[Source material]:

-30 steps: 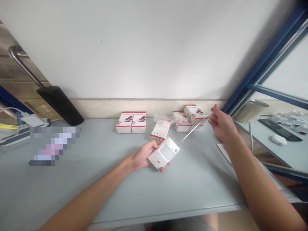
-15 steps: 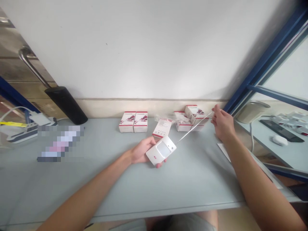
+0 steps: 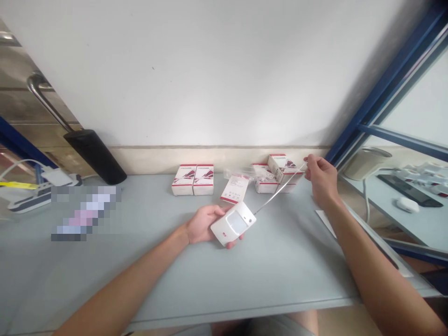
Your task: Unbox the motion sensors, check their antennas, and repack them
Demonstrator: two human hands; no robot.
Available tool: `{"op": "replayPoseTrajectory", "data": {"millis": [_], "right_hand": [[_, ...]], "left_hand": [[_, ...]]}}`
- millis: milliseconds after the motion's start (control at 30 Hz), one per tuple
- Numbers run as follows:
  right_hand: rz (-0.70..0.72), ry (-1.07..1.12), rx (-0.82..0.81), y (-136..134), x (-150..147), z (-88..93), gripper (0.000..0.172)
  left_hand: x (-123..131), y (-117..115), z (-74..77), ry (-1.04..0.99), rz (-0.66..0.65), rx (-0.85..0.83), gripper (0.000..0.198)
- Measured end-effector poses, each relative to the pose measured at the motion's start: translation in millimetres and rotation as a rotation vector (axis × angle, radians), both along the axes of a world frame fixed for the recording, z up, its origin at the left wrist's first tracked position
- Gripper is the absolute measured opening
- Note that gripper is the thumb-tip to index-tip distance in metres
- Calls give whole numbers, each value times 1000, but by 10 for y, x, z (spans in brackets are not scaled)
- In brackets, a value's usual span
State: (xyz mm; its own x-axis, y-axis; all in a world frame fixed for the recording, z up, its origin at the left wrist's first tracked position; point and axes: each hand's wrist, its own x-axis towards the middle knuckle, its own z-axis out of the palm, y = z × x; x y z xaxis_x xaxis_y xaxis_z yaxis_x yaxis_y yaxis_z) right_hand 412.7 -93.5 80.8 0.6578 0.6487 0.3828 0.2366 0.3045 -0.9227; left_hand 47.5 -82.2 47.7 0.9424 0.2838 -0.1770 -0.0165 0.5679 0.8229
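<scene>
A white motion sensor (image 3: pixel 234 225) with a pale lens window and a small red logo lies tilted in my left hand (image 3: pixel 202 226), thumb along its side and fingers beneath it. From its top end a thin metal telescopic antenna (image 3: pixel 276 193) extends up to the right, bowed a little. My right hand (image 3: pixel 322 178) pinches the far tip of that antenna. Just behind the sensor a white-and-red box (image 3: pixel 234 188) lies on the grey table (image 3: pixel 280 275), partly under a clear plastic bag (image 3: pixel 241 173).
Two white-and-red boxes (image 3: pixel 193 180) stand side by side near the wall; several more (image 3: pixel 282 164) are stacked to the right. A blurred-out flat object (image 3: pixel 86 212), a power strip (image 3: pixel 38 198) and a black padded bar (image 3: pixel 96 156) are at left. A blue-framed glass panel (image 3: pixel 395 135) rises at right.
My right hand has shifted slightly left with the antenna tip, and the antenna looks more bowed. The left hand keeps its hold on the sensor. The whole view has tilted slightly.
</scene>
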Motion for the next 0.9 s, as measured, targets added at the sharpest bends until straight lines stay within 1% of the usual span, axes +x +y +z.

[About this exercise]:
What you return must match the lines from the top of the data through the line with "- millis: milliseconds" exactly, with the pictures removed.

[Solution to this task]:
-30 steps: 
-15 steps: 
+0 steps: 
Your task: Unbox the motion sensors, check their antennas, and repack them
Demonstrator: two human hands; no robot.
Available tool: `{"op": "replayPoseTrajectory", "data": {"millis": [_], "right_hand": [[_, ...]], "left_hand": [[_, ...]]}}`
- millis: milliseconds after the motion's start (control at 30 Hz), one per tuple

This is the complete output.